- Exercise -
Repeat the records verbatim and leave the pictures out of your copy.

─── Provided records ───

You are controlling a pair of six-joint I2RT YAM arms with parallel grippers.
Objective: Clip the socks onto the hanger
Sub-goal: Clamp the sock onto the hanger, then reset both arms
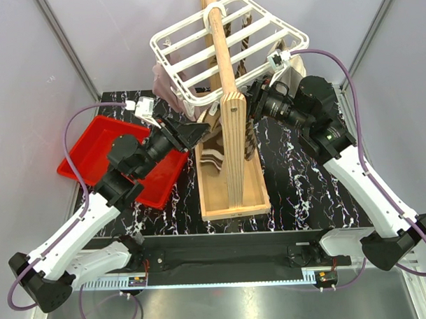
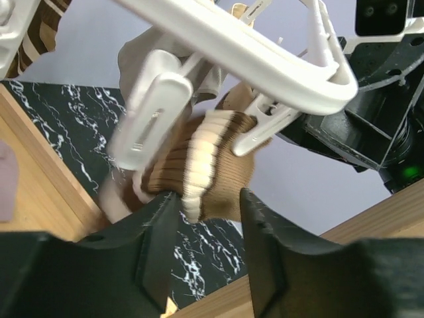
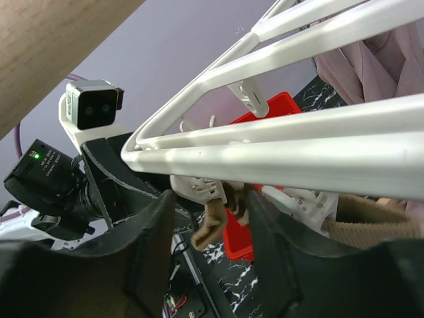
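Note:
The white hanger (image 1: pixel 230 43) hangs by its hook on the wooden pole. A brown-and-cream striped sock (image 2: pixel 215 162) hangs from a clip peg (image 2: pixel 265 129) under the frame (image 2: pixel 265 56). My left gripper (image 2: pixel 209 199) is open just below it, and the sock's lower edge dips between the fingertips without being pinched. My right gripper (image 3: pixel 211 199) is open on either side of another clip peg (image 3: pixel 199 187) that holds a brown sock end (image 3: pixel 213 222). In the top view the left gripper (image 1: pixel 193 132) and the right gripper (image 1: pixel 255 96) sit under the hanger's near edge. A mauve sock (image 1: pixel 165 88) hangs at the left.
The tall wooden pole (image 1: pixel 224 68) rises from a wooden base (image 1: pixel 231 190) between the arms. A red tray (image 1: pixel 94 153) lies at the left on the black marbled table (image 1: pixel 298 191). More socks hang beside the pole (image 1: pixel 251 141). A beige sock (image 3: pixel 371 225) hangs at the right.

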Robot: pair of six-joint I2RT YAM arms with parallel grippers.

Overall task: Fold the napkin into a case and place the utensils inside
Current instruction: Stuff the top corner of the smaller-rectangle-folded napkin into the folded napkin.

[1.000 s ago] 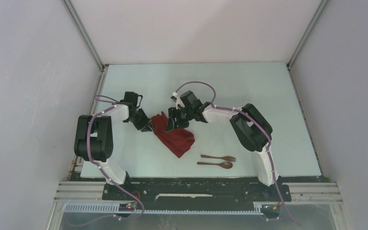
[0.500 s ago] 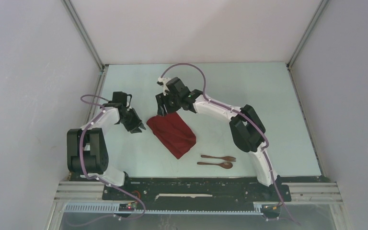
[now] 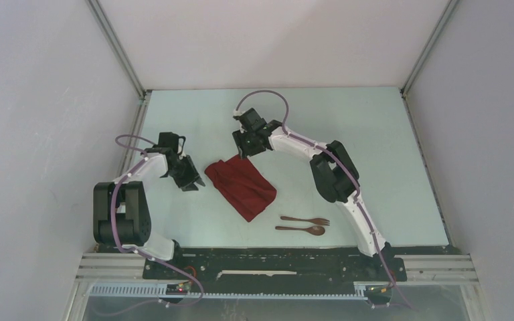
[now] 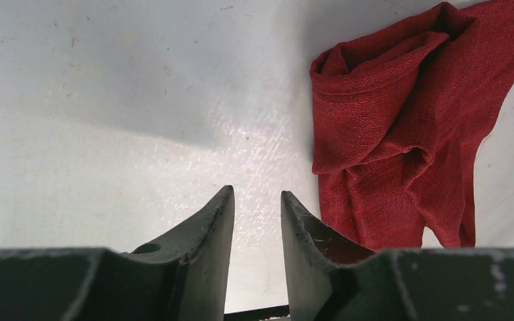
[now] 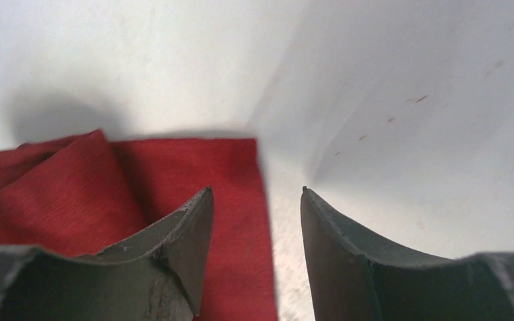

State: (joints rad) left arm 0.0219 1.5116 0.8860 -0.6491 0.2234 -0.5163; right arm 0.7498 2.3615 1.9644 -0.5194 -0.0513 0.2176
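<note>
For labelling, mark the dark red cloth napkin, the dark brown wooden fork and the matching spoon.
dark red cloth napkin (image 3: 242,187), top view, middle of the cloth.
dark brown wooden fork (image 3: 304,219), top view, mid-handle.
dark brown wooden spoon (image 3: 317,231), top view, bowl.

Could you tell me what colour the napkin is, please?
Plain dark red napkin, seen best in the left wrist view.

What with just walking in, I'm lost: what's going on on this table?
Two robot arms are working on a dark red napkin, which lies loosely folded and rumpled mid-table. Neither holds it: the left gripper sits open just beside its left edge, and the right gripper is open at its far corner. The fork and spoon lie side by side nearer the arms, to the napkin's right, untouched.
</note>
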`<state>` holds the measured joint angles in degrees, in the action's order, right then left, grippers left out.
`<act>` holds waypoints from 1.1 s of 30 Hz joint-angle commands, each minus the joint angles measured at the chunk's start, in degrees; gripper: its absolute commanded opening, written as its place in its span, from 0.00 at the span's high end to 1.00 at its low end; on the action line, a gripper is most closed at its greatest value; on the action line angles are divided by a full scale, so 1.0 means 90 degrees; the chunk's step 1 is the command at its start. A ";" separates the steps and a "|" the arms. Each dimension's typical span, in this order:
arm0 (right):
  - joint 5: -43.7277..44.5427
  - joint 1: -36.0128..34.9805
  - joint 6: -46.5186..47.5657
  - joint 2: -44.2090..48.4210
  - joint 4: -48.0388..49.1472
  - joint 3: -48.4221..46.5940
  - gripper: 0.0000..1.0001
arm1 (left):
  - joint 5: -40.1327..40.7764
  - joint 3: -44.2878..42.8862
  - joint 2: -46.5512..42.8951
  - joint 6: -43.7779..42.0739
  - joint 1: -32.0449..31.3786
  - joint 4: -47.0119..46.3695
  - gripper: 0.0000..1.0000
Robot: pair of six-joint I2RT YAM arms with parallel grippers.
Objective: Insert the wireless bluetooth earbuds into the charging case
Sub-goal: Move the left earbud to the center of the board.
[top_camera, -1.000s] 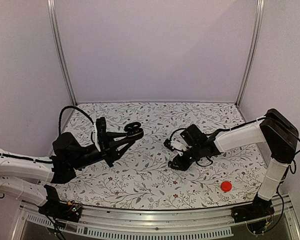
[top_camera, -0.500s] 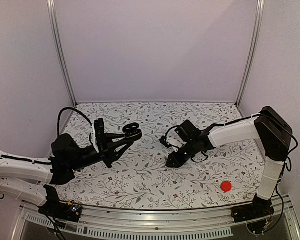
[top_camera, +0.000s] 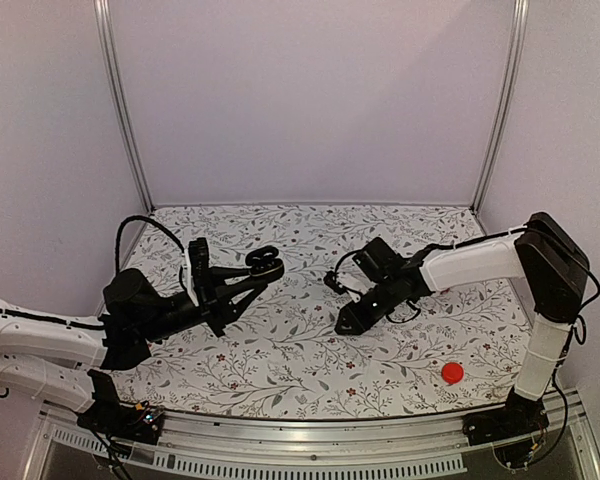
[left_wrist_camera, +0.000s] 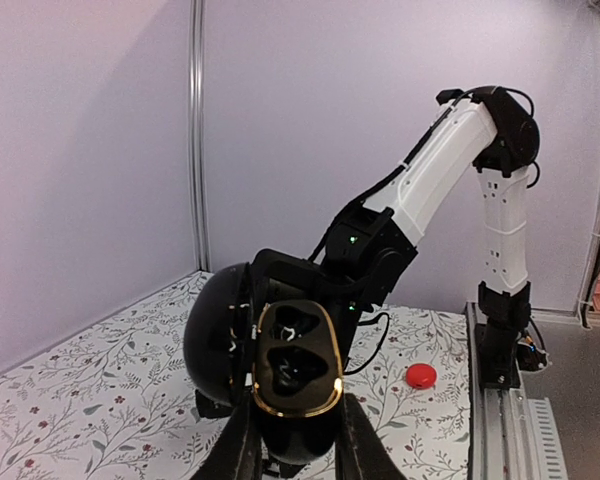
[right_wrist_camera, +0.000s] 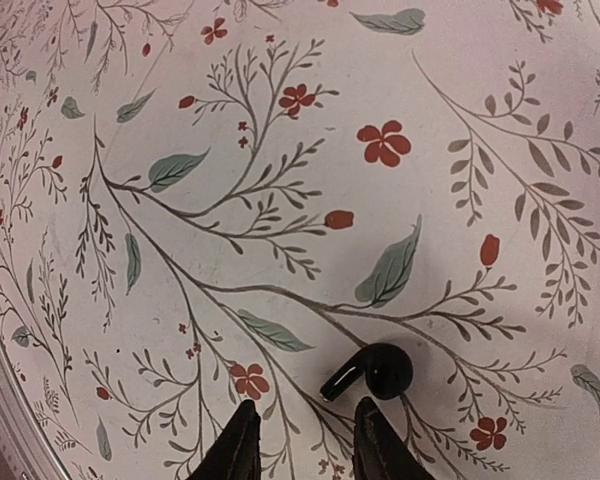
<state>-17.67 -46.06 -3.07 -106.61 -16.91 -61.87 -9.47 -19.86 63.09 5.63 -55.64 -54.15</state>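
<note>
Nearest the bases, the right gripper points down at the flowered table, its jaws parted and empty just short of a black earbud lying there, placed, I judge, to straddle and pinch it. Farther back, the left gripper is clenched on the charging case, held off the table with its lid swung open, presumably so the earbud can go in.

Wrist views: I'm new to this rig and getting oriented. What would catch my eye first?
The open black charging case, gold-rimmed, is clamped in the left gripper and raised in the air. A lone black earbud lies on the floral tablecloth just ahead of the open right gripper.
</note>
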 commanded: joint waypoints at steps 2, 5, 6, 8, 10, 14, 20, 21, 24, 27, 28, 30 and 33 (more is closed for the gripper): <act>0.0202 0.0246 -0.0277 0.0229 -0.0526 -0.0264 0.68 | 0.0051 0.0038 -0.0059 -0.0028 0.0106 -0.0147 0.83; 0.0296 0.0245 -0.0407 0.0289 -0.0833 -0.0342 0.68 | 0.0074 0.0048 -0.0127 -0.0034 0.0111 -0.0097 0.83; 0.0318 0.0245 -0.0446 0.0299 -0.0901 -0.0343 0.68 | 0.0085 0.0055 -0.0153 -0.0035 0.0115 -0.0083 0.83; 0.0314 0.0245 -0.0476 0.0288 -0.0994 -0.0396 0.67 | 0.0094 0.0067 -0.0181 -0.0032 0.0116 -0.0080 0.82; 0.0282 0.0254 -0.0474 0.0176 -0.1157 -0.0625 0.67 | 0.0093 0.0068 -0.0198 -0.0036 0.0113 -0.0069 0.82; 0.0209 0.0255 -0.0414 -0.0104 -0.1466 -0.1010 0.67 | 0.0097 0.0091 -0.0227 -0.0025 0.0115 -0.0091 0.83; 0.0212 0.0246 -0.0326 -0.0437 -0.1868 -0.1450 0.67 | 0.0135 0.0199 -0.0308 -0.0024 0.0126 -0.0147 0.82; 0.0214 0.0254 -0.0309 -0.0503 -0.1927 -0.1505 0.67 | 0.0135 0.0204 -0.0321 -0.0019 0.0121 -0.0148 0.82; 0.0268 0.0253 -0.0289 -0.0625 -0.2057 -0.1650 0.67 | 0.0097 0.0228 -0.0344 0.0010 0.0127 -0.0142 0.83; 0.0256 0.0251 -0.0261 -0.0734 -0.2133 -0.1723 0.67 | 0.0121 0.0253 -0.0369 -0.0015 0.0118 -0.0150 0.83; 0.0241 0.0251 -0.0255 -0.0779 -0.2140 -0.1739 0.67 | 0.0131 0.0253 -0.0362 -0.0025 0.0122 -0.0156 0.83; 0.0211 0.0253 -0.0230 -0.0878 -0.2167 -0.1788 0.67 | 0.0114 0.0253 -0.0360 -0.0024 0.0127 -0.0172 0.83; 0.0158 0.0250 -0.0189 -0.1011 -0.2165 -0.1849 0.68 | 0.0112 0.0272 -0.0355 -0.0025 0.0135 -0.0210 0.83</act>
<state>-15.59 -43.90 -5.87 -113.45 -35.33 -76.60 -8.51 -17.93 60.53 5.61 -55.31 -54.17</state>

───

- Exercise answer -
You are controlling a pair of six-joint I2RT YAM arms with parallel grippers.
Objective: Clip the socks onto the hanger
Sub-goal: Clamp the sock onto the hanger, then reset both arms
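Note:
The white hanger (image 1: pixel 230 43) hangs by its hook on the wooden pole. A brown-and-cream striped sock (image 2: pixel 215 162) hangs from a clip peg (image 2: pixel 265 129) under the frame (image 2: pixel 265 56). My left gripper (image 2: pixel 209 199) is open just below it, and the sock's lower edge dips between the fingertips without being pinched. My right gripper (image 3: pixel 211 199) is open on either side of another clip peg (image 3: pixel 199 187) that holds a brown sock end (image 3: pixel 213 222). In the top view the left gripper (image 1: pixel 193 132) and the right gripper (image 1: pixel 255 96) sit under the hanger's near edge. A mauve sock (image 1: pixel 165 88) hangs at the left.
The tall wooden pole (image 1: pixel 224 68) rises from a wooden base (image 1: pixel 231 190) between the arms. A red tray (image 1: pixel 94 153) lies at the left on the black marbled table (image 1: pixel 298 191). More socks hang beside the pole (image 1: pixel 251 141). A beige sock (image 3: pixel 371 225) hangs at the right.
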
Robot: pair of six-joint I2RT YAM arms with parallel grippers.

Overall task: Fold the napkin into a case and place the utensils inside
Current instruction: Stuff the top corner of the smaller-rectangle-folded napkin into the folded napkin.

[1.000 s ago] 
[0.500 s ago] 
[now] 
[now] 
[now] 

State: (joints rad) left arm 0.0219 1.5116 0.8860 -0.6491 0.2234 -0.5163; right arm 0.7498 2.3615 1.9644 -0.5194 -0.0513 0.2176
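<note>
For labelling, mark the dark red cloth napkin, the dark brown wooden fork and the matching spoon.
dark red cloth napkin (image 3: 242,187), top view, middle of the cloth.
dark brown wooden fork (image 3: 304,219), top view, mid-handle.
dark brown wooden spoon (image 3: 317,231), top view, bowl.

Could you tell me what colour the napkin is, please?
Plain dark red napkin, seen best in the left wrist view.

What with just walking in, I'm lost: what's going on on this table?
Two robot arms are working on a dark red napkin, which lies loosely folded and rumpled mid-table. Neither holds it: the left gripper sits open just beside its left edge, and the right gripper is open at its far corner. The fork and spoon lie side by side nearer the arms, to the napkin's right, untouched.
</note>
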`<state>` holds the measured joint angles in degrees, in the action's order, right then left, grippers left out.
`<act>` holds waypoints from 1.1 s of 30 Hz joint-angle commands, each minus the joint angles measured at the chunk's start, in degrees; gripper: its absolute commanded opening, written as its place in its span, from 0.00 at the span's high end to 1.00 at its low end; on the action line, a gripper is most closed at its greatest value; on the action line angles are divided by a full scale, so 1.0 means 90 degrees; the chunk's step 1 is the command at its start. A ";" separates the steps and a "|" the arms. Each dimension's typical span, in this order:
arm0 (right):
  - joint 5: -43.7277..44.5427
  - joint 1: -36.0128..34.9805
  - joint 6: -46.5186..47.5657
  - joint 2: -44.2090..48.4210
  - joint 4: -48.0388..49.1472
  - joint 3: -48.4221..46.5940
  - gripper: 0.0000..1.0001
arm1 (left):
  - joint 5: -40.1327..40.7764
  - joint 3: -44.2878..42.8862
  - joint 2: -46.5512..42.8951
  - joint 6: -43.7779..42.0739
  - joint 1: -32.0449..31.3786
  - joint 4: -47.0119..46.3695
  - gripper: 0.0000..1.0000
Robot: pair of six-joint I2RT YAM arms with parallel grippers.
Objective: Insert the wireless bluetooth earbuds into the charging case
Sub-goal: Move the left earbud to the center of the board.
[top_camera, -1.000s] 
[top_camera, -0.500s] 
[top_camera, +0.000s] 
[left_wrist_camera, +0.000s] 
[right_wrist_camera, +0.000s] 
<state>-17.67 -46.06 -3.07 -106.61 -16.91 -61.87 -9.47 -19.86 63.09 5.63 -55.64 -54.15</state>
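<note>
Nearest the bases, the right gripper points down at the flowered table, its jaws parted and empty just short of a black earbud lying there, placed, I judge, to straddle and pinch it. Farther back, the left gripper is clenched on the charging case, held off the table with its lid swung open, presumably so the earbud can go in.

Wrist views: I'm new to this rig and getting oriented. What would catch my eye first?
The open black charging case, gold-rimmed, is clamped in the left gripper and raised in the air. A lone black earbud lies on the floral tablecloth just ahead of the open right gripper.
</note>
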 commanded: joint waypoints at steps 2, 5, 6, 8, 10, 14, 20, 21, 24, 27, 28, 30 and 33 (more is closed for the gripper): <act>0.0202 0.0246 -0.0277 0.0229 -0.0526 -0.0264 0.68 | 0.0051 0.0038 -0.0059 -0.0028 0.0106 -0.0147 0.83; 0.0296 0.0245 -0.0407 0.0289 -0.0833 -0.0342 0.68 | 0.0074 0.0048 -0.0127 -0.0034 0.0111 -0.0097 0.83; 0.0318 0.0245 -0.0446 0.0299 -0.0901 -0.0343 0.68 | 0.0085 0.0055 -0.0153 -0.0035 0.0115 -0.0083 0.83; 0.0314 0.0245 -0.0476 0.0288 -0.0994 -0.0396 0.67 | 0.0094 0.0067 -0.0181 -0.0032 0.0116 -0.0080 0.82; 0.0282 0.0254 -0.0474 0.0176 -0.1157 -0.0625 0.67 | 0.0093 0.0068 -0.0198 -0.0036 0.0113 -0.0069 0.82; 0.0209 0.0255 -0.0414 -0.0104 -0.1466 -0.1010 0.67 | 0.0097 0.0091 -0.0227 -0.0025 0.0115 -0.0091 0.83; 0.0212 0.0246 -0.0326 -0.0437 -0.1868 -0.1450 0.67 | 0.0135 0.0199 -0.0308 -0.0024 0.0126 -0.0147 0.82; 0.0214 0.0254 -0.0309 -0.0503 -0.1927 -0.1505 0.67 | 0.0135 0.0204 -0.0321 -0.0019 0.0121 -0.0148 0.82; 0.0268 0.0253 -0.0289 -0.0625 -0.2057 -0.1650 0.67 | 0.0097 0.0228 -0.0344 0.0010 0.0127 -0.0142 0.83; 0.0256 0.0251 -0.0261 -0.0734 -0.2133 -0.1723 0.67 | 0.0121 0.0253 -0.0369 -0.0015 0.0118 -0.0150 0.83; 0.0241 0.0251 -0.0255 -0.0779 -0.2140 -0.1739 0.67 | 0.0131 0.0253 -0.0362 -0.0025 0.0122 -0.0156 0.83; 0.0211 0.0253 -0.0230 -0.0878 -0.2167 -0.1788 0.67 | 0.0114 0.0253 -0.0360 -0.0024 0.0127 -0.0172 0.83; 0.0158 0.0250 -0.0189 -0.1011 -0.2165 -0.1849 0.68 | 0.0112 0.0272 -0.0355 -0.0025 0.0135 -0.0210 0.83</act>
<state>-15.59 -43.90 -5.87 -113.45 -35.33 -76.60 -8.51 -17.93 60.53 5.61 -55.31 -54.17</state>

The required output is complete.